Een marketingmanager teelt kikkererwten in Zwalm, als eerste in Vlaanderen. ‘Ik vind ze fantastisch, ze zijn een wonder van de natuur.’
‘Ik zag mijn vrienden koken met kikkererwten en rode kidneybonen. Ze zijn bewust met gezonde voeding bezig, erg begaan met de natuur en het klimaat en kopen in verpakkingsvrije winkels. Maar die producten komen wel uit Canada, China, India. Ik dacht: toch jammer dat ze geen lokaal alternatief hebben.’
Thomas Truyen besliste dan maar om zelf kikkererwten te telen, als eerste in Vlaanderen. ‘In Zuid-Frankrijk doen ze dat al jaren. De teelt schuift langzaam op naar het noorden, ze zit al in Reims en Nederland, er zijn proefvelden in Groot-Brittannië. Afgelopen winter heb ik me verdiept in de teelt. Ik ben een Nederlandse boer gaan bezoeken en begin april heb ik zelf gezaaid.’
Truyen kijkt trots naar zijn veld aan de Rijkekleie – verwijzend naar de vruchtbare kleigrond – in Zwalm. Overdag is hij marketingmanager bij Limagrain, een multinational in zaaizaden, ’s avonds runt hij de boerderij in Zwalm met zijn vader en grootvader. Die laatste was sceptisch, zijn collega’s reageerden aanvankelijk meewarig, maar op de plek waar vorig jaar nog wintertarwe stond, staan nu kikkererwtplanten die het beter doen dan verhoopt. ‘De grond was nog nat toen ik zaaide, daarna was het twee maanden droog en zonnig. Dit gewas gedijt ideaal in een droog klimaat. Als het die twee maanden geregend had, was het een ander verhaal.’
Stikstof uit de lucht
Maar regenen doet het steeds minder in de lente en de zomer. ‘In het bedrijf waar ik werk, vroegen de boeren tot voor enkele jaren altijd naar het ras dat het meeste opbracht. Maar wat ben je daarmee, als het door de droogte staat te verpieteren? Nu is de eerste vraag: welk ras is het meest droogtetolerant? Voor onze zaadveredelaars is dat de topprioriteit geworden.’
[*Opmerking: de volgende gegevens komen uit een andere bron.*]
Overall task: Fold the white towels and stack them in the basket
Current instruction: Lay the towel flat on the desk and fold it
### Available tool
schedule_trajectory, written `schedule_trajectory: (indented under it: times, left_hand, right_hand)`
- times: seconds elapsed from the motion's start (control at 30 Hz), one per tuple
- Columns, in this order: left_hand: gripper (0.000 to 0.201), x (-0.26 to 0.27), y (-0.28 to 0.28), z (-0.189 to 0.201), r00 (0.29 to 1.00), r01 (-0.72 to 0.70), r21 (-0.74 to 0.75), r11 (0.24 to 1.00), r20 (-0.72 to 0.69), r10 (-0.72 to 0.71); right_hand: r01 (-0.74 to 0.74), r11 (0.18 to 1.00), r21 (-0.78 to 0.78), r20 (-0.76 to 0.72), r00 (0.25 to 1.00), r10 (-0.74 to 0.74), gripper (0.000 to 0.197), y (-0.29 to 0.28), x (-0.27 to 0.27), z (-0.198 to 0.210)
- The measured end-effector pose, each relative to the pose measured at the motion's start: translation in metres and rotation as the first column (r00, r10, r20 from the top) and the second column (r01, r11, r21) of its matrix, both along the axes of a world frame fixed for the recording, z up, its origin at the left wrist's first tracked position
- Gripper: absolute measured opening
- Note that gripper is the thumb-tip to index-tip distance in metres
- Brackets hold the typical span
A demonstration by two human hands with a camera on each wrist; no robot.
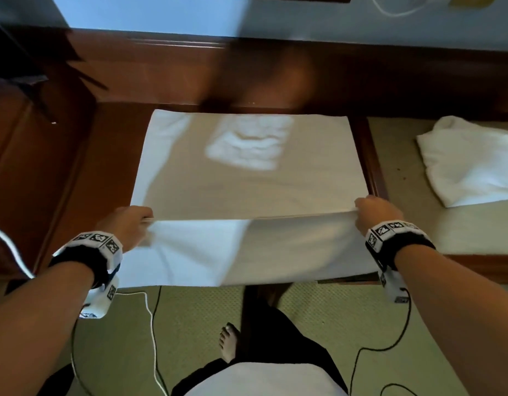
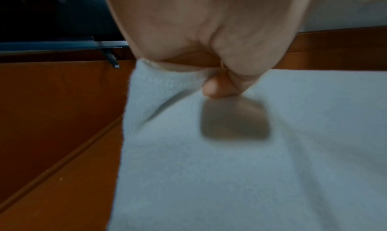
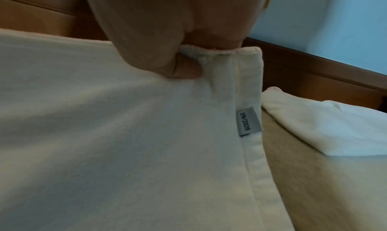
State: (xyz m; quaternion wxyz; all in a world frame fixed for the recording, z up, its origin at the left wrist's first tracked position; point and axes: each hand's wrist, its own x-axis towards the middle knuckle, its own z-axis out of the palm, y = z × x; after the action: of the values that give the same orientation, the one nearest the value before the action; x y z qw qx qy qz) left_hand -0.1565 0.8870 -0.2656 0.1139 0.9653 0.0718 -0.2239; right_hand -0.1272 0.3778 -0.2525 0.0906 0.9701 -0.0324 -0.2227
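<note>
Now both grips are pinching tight: left hand point(image 1: 127, 224) and right hand point(image 1: 375, 214) each holding a white towel point(image 1: 247, 181) corner, its tag point(image 3: 248, 121) reading "09/2025".

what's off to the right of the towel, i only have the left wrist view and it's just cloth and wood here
Observer: A second white towel lies crumpled on a beige surface to the right, not folded.
Operator: is the right hand on the same towel as the left
Observer: Yes. The right hand pinches the right edge of the spread towel; the left hand pinches the left edge.
Operator: any tag on it
Observer: A small grey label sits on the hem below the right hand.
Operator: basket anywhere
Observer: None shows in any view.
</note>
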Motion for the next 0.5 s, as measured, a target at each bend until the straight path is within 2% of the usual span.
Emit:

Maïs, graan of aardappelen die beter tegen de droogte kunnen, is één zaak. Maar waarom gaat een manager van een multinational kikkererwten kweken? ‘Door mijn werk raakte ik gefascineerd door de vlinderbloemige gewassen. Ik vind ze fantastisch, ze zijn een wonder van de natuur. Ze halen zelf de stikstof uit de lucht en hebben daardoor nauwelijks kunstmest nodig. Ik werk dan wel voor een multinational, maar ik vind duurzaamheid erg belangrijk. We moeten voor onze eigen voedselvoorziening kunnen instaan en dus zelf eiwithoudende gewassen telen. In het bedrijf merken we trouwens duidelijk de landbouw in twee snelheden: enerzijds de grootschalige bedrijven met veel areaal die voor de wereldmarkt produceren of aan de diepvriesindustrie leveren, anderzijds de kleinschalige, gemengde bedrijven die vaak voor de korte keten kiezen. Beide zijn klant bij ons.’
Alles zelf ontdekken
De landbouw krijgt momenteel een dubbele crisis over zich heen: de corona-epidemie én de droogte. Want door corona ligt de export stil en dalen de prijzen. Door de droogte dreigt een deel van de oogst verloren te gaan. Ondertussen stijgen de kosten wel. ‘Het is ironisch,’ zegt Truyen, ‘net nu we meer respect krijgen van de consumenten omdat ze door de coronacrisis het belang inzien van de boeren die hun voedsel kweken.’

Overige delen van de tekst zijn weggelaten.